Mi pulso se aceleró, mi cuerpo ya anhelando más. «Maldita sea», pensé, «soy una pervertida lujuriosa, perdida en mis propias fantasías adolescentes».
Su boca descendió con hambre, labios y dientes rozando la suave curva de mi cuello, trazando un camino hacia mi pecho. Una mano cubrió mi seno, su boca devorando el otro.
Jadeé, fuerte y sin restricciones, seguido por un gemido que me sorprendió incluso a mí.
¿Qué me estaba haciendo?
Podría jurar que sentí sus labios curvarse en una sonrisa contra mi piel mientras hacía una pausa, antes de hundirse de nuevo para reclamarlo otra vez. Sus labios se movían con intención despiadada, chupando, mordisqueando, dejándome temblando y sin aliento bajo él.
Lenta y deliberadamente, separó mis piernas, posicionándose entre ellas. Me presionó más contra la mesa, continuando su dulce asalto en mi pecho, turnándose con cada uno de ellos.
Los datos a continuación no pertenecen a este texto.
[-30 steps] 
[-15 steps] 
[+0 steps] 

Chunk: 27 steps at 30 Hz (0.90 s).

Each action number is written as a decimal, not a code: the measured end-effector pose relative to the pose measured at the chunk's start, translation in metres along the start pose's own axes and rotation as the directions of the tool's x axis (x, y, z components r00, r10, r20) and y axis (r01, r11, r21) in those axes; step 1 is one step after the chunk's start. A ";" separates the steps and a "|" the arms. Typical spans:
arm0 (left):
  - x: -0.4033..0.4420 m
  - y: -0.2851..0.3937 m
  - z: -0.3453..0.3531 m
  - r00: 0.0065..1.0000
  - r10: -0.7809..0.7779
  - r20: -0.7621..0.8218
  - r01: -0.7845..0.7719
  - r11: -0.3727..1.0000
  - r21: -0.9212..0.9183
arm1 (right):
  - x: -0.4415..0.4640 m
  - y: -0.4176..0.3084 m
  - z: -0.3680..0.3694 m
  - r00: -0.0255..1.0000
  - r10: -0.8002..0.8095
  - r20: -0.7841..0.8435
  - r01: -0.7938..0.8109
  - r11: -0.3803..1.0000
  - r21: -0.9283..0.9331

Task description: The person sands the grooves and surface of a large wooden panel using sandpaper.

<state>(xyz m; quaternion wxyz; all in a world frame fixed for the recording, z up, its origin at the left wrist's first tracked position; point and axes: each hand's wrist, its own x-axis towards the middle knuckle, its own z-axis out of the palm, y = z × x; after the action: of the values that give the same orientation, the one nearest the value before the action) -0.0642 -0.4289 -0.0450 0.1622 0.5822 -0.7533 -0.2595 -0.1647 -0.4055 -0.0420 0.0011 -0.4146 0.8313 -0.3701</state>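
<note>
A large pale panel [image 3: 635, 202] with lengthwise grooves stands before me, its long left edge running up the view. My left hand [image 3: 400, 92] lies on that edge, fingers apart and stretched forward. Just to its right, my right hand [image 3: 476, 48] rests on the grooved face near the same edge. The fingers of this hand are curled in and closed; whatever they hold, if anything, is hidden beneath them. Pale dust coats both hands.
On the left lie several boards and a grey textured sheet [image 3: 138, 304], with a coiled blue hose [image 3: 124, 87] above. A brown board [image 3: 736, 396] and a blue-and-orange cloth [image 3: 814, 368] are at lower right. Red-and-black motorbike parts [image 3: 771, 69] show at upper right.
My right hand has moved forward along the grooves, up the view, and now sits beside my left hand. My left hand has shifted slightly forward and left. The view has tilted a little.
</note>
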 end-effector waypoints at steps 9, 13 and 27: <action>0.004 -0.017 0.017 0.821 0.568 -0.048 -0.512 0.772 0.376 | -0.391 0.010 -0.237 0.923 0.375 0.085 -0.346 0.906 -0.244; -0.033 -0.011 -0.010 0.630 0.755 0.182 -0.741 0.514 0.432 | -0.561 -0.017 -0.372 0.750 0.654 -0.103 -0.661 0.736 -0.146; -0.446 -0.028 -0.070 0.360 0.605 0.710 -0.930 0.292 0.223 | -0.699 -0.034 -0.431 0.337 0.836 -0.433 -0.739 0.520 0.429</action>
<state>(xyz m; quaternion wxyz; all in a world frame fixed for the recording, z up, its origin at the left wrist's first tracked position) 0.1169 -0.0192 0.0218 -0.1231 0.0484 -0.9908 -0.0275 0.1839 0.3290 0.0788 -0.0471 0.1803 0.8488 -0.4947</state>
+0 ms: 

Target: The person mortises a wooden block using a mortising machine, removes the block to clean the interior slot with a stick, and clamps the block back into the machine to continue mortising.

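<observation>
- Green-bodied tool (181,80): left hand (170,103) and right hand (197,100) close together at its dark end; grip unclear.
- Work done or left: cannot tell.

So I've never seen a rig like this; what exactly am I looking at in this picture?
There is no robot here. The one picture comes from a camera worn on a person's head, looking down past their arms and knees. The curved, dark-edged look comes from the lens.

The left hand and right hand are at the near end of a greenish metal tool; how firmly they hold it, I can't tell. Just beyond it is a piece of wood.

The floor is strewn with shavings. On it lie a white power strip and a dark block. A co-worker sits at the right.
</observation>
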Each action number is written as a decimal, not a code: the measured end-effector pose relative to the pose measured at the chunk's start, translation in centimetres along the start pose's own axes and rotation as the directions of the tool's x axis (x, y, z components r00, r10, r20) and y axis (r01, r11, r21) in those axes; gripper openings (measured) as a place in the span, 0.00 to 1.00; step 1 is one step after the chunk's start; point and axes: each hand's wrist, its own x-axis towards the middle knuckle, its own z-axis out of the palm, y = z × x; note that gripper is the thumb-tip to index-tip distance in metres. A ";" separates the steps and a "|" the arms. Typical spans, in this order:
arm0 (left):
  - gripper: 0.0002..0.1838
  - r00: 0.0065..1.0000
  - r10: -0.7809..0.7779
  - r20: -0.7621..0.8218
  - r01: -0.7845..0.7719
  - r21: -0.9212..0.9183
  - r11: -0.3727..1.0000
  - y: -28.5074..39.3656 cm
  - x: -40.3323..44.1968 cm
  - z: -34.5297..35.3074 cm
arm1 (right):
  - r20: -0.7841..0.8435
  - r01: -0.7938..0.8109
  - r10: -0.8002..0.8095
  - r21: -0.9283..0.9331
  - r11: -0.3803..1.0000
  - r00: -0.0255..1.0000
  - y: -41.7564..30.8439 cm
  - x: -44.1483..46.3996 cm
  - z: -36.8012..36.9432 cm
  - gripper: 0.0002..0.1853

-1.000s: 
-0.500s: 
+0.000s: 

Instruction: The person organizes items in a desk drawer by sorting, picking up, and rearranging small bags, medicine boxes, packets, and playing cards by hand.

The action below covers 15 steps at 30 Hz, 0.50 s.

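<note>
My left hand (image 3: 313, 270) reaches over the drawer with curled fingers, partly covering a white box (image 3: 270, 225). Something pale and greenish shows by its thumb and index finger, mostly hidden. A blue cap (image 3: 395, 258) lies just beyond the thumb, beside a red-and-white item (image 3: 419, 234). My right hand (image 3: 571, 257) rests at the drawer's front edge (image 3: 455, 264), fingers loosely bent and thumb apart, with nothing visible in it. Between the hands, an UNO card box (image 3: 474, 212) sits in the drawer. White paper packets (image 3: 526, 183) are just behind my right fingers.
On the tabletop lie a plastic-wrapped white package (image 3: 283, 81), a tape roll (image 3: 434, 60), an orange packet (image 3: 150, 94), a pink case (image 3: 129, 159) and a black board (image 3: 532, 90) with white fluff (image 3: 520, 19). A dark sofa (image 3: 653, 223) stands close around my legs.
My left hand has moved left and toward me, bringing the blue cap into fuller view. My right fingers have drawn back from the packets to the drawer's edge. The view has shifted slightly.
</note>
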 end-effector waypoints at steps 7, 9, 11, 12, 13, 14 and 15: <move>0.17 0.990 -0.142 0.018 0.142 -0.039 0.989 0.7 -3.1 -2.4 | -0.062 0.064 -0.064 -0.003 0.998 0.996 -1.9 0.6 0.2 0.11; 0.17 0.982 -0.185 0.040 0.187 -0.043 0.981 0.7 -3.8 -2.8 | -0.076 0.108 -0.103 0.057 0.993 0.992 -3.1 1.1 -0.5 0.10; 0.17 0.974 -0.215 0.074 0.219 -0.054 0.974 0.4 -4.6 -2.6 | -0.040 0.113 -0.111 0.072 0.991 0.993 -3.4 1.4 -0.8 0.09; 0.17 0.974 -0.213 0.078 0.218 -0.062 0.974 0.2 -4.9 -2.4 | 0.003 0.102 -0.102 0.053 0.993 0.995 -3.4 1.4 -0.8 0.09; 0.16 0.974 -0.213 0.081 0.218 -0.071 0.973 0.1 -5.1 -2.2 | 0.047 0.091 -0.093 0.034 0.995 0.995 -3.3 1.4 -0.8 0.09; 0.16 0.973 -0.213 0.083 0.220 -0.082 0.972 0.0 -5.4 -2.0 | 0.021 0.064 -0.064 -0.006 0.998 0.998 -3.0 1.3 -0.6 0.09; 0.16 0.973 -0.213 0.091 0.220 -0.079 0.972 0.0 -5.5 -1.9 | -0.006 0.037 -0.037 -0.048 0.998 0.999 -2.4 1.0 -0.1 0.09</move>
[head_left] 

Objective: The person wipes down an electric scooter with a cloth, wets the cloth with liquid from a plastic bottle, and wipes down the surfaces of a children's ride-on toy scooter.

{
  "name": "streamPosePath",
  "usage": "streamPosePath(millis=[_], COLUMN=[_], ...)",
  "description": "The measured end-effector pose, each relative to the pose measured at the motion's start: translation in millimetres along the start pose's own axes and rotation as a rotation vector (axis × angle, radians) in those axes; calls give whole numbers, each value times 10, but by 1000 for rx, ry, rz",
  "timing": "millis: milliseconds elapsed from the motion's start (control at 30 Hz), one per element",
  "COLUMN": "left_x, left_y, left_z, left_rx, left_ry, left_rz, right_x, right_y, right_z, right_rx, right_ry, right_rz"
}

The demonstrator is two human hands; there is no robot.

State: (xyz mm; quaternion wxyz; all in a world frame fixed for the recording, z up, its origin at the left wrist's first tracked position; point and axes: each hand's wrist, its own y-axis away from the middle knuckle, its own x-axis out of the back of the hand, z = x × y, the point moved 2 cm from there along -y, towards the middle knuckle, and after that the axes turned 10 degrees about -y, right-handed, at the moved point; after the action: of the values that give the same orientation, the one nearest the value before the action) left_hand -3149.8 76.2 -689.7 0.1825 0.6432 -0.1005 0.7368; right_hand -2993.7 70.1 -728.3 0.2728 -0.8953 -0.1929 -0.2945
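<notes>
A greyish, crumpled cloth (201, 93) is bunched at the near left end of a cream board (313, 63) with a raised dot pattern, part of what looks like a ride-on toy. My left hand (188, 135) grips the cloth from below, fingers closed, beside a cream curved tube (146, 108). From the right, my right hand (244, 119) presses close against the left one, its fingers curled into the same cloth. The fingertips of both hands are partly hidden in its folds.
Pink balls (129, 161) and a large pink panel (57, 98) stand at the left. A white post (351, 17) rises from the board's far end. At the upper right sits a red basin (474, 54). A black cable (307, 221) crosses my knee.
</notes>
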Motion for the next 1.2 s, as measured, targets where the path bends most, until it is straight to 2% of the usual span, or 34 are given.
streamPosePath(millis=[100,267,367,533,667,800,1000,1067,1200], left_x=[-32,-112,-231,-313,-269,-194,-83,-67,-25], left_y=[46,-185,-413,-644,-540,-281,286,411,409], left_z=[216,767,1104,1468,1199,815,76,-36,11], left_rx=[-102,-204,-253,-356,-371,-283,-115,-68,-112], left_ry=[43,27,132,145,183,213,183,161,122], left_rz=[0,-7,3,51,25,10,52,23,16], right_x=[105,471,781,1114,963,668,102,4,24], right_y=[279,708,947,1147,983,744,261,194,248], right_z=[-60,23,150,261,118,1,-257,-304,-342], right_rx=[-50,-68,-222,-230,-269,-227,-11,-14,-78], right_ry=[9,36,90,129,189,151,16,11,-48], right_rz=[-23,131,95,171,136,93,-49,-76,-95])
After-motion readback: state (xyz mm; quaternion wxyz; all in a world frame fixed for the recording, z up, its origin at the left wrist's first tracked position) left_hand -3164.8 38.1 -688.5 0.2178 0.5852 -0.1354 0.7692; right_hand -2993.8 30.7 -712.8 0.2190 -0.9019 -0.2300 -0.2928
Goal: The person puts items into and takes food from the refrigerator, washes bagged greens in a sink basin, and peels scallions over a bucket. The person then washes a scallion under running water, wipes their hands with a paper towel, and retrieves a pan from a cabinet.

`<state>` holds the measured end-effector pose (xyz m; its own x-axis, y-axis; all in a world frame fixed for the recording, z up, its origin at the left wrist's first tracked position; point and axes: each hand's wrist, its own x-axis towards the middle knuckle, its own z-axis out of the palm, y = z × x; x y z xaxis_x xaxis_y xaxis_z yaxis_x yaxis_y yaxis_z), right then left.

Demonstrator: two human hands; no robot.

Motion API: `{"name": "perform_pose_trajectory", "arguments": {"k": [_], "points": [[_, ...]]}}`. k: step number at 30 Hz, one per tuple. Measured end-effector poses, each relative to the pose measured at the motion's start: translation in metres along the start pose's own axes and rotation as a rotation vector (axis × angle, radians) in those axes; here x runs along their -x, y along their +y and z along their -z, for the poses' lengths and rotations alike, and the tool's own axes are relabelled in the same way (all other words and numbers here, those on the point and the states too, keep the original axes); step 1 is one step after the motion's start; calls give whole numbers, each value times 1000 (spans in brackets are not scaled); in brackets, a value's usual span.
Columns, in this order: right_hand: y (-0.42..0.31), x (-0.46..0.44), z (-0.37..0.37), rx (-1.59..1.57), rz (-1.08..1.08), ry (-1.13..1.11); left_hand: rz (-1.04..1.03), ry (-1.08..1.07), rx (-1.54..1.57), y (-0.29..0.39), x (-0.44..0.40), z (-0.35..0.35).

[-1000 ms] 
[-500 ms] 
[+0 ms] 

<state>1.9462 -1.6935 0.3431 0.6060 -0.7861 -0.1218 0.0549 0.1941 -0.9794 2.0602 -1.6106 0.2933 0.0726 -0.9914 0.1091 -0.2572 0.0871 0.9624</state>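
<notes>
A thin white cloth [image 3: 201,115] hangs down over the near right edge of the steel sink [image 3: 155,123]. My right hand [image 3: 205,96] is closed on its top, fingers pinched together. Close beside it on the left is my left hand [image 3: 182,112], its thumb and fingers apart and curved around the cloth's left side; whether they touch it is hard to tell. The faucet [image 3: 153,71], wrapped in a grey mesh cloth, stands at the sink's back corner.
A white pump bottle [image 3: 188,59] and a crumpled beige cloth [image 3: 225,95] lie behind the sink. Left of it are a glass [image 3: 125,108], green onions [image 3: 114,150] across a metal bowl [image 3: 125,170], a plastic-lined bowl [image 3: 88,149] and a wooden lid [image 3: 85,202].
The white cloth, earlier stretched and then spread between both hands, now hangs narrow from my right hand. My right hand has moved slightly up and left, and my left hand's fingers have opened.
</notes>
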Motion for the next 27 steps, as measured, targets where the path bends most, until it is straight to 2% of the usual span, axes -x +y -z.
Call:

Con la espalda arqueada, no tuve más remedio que rendirme, mis defensas derrumbándose bajo el calor del momento. Mis manos se aferraron a sus hombros, tratando de estabilizarme contra el peligroso placer que corría por mí. Mis piernas se movieron por sí solas, envolviéndolo instintivamente, atrayéndolo más cerca sin pensarlo.
Dios, lo deseaba—lo quería tan cerca, tan insoportablemente cerca—y el pensamiento me emocionaba y aterrorizaba a la vez.
Después de un rato, se apartó ligeramente, levantando la mirada para encontrarse con la mía. Sus ojos eran oscuros, ardientes, e imposibles de evadir.
—Te ves exactamente como te he imaginado cada noche —murmuró, con voz baja y peligrosa—, una pequeña tentadora malvada.